The cat featured here looks a wee bit like Potter did when she was just a kitten.

Respect Your Cat (Not That It Cares)


It seems as if there’s always some kind of feline holiday crouched around the corner, wriggling its bottom, ready to pounce. National Cat Day, National Feral Cat Day, National Hairball Awareness Day, Happy Mew Year — even the dog days of August are filled with feline jubilees.

A celebration on Tuesday stands out from the pride, however, because it promises to deliver our cats what they most deserve, which is not a Meowjito. It’s Respect Your Cat Day, an opportunity to pay homage to that mysterious silken life form beside you, which can hear the height of sounds and has beaten the evolutionary odds to occupy your lap.

Sadly, as cat lovers we don’t always fully grasp the formidable feline qualities we should be honoring. Respect Your Cat Day’s literature (mostly a news release put out by the folks at a website called National Today, who claim the source of the holiday dates back to an 1384 edict by Richard II of England forbidding the consumption of cats) highlights some impressive statistics about our “feline besties,” including the revelation from a survey that “64 percent of Americans” allegedly prefer their cat’s company to their significant other’s. (No comment, dear.)

But when it comes to how, exactly, people go about respecting their cats, the survey’s findings seem a little misguided, if not downright disrespectful: Give your cat verbal compliments? Please. Cats emphatically do not understand English and studiously disregard their owner’s calls. With their supersensitive hearing, some may dislike the volume of the human voice, especially in confined quarters. When speaking in the feline presence, you might even consider consulting a decibel meter to ensure your jibber-jabber does not irritate their ears.
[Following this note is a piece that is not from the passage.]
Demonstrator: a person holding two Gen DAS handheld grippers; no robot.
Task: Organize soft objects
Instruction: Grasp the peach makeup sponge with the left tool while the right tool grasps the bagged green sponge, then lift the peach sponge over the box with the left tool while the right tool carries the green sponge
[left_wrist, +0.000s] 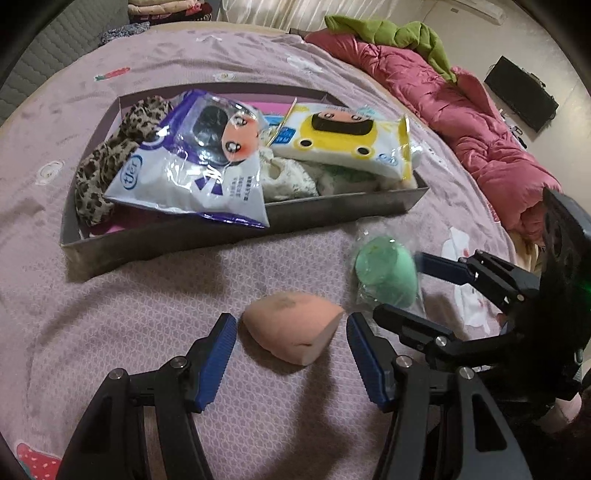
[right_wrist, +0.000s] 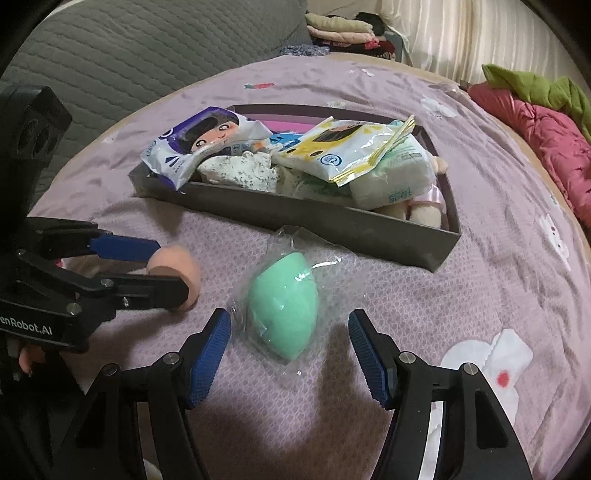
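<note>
A peach teardrop sponge (left_wrist: 291, 334) lies on the lilac bed cover, right between the blue pads of my left gripper (left_wrist: 290, 320), which is open with a thin gap on each side. Beside it, a mint-green sponge (right_wrist: 282, 310) in clear wrap lies between the pads of my open right gripper (right_wrist: 288, 315). Each view also shows the other gripper from the side: the right gripper (left_wrist: 402, 286) around the green sponge (left_wrist: 386, 275), the left gripper (right_wrist: 162, 269) around the peach sponge (right_wrist: 181, 273). Behind both stands a grey box (left_wrist: 332, 212) holding soft things.
The grey box (right_wrist: 332, 223) holds a purple tissue pack (left_wrist: 192, 162), a yellow tissue pack (left_wrist: 343, 140), a leopard-print cloth (left_wrist: 107, 162) and floral fabric. A pink quilt (left_wrist: 480, 129) and a green cloth (left_wrist: 399, 33) lie along the bed's right side. Folded clothes (right_wrist: 340, 26) are stacked at the back.
</note>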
If you flatter your cat, do so in a reverent whisper.

Snuggle or hug your cat? Actually, cats may abhor the smell of our favorite perfumes and citrus-scented soaps, and some are allergic to human dandruff. Furthermore, while most pet cats appreciate caresses, their territoriality means they sometimes prefer solitude to squeezes, and a few even have a condition called “petting intolerance” — a prime cause of cat-on-human violence. Constantly invading a cat’s personal space can also inflict something like psychological trauma, leading to chronic litter box accidents.

Feed your cat treats? Thanks to precisely this sort of “respect,” veterinarians have devised feline obesity charts going all the way up to 70 percent body fat. Our cats’ jiggling physiques insult their arch-predator status.

Real respect requires something much more than babying; it requires overhauling our whole perspective on cat kind. It’s time to open our eyes — like really, really wide, the way my sister’s cat does when it spies the vacuum cleaner — and see this animal for what it really is: not a helpless furball to be patronized and mollycoddled, but an entity both fearsome and sublime, commanding respect in the manner of a mafia don, or the ocean.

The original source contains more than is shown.